Наступает Страстная. Весь дом готовится к празднику: моются окна, натираются полы, на дворе выколачиваются ковры. Мама часто приезжает из Охотного перегруженная корзинами и кульками. Но вот все кончено, остается только заранее накрыть пасхальный стол, чтобы хоть немного отдохнуть перед заутреней. В одиннадцать мама заходит ко мне, велит обязательно спать, обещая разбудить и похристосоваться по возвращении из церкви. Идет она, впрочем, не в церковь, а во двор Зачатиевского монастыря посмотреть на иллюминацию, послушать ликующее «Христос Воскресе» и радостный всемосковский звон.

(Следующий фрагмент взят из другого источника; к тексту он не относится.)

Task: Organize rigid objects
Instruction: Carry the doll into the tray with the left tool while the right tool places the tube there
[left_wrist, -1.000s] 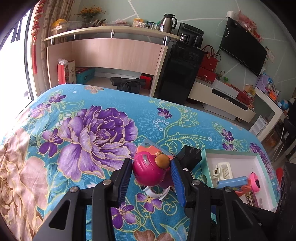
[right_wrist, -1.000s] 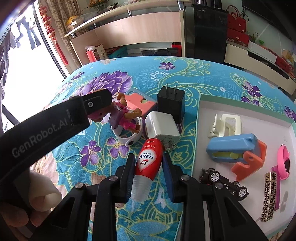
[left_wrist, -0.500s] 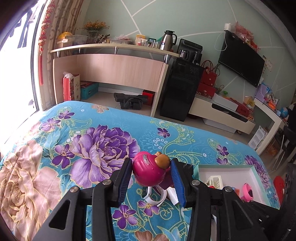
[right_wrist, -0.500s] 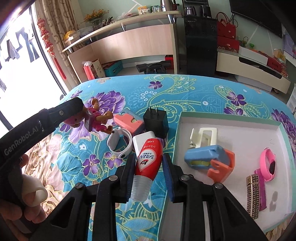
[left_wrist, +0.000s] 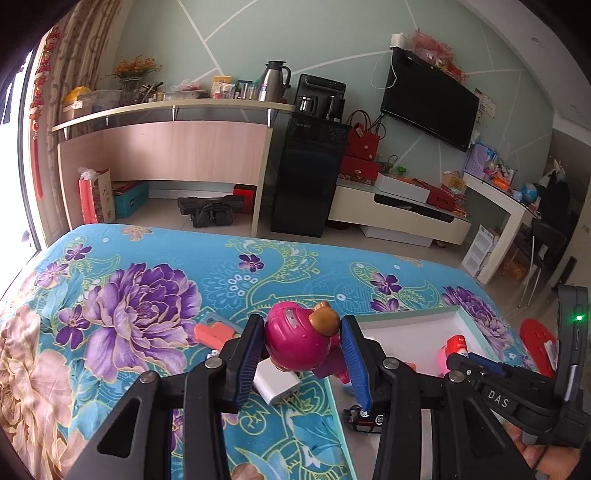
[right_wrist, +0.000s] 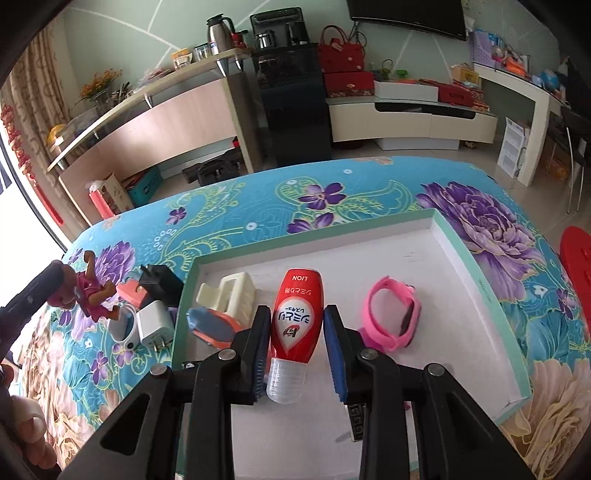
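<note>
My left gripper is shut on the head of a pink doll and holds it above the flowered cloth, by the left edge of the white tray. The right wrist view shows the doll hanging at far left. My right gripper is shut on a red tube, cap toward the camera, held over the tray. In the tray lie a cream clip, a blue-and-orange piece, a pink watch and a toy car.
On the cloth left of the tray sit a white charger, a black charger, a white ring-shaped band and an orange-pink piece. A red stool stands beyond the table's right edge.
Both grippers rose and swung right. The right one carried the red tube from the cloth to over the tray. The left one carried the doll up to the tray's left edge.
</note>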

Своего пробуждения в ту далекую, всеми здешними и нездешними светами светлую ночь, мне не забыть до конца своей жизни. В тысяча девятьсот семнадцатом году я, тридцатитрехлетний поручик, писал с фронта у «Золотой липы» матери в Москву: «А где тот, быть может, самый счастливый час, когда выздоравливающий от тифа я проснулся в твоей, наполненной светлым пасхальным звоном комнате и увидел тебя, выходившую меня, нарядную, счастливую и трогательно взволнованную у моей постели. Господи, как ликовала, душа, как таяла она в пасхальном звоне, как возносилась вместе с ним»…
Нет, не случайно перекинулся я памятью с Вознесенской горы в Карпаты. Замученная душа сейчас всюду ищет опоры. Я же уверен: не разрешись моя трудная душевно–телесная болезнь в радостное, к самому Светлому празднику, выздоровление, я, быть может, не был бы ныне в силах с верою ждать чуда исцеления и воскресения России…
На столе в номере гостиницы кипит самовар. Мы спешно доедаем калачи с зернистою икрою. В награду за выдержанные экзамены мама ведет нас в балет. На сцене зеленые кусты, среди них какая–то большая белая статуя и бесконечное количество мелькающих и крутящихся розовых ног. Впечатления от всего этого решительно никакого; а как я был взволнован выступлением проезжего комика в Кондрове! Очевидно, всему свое время.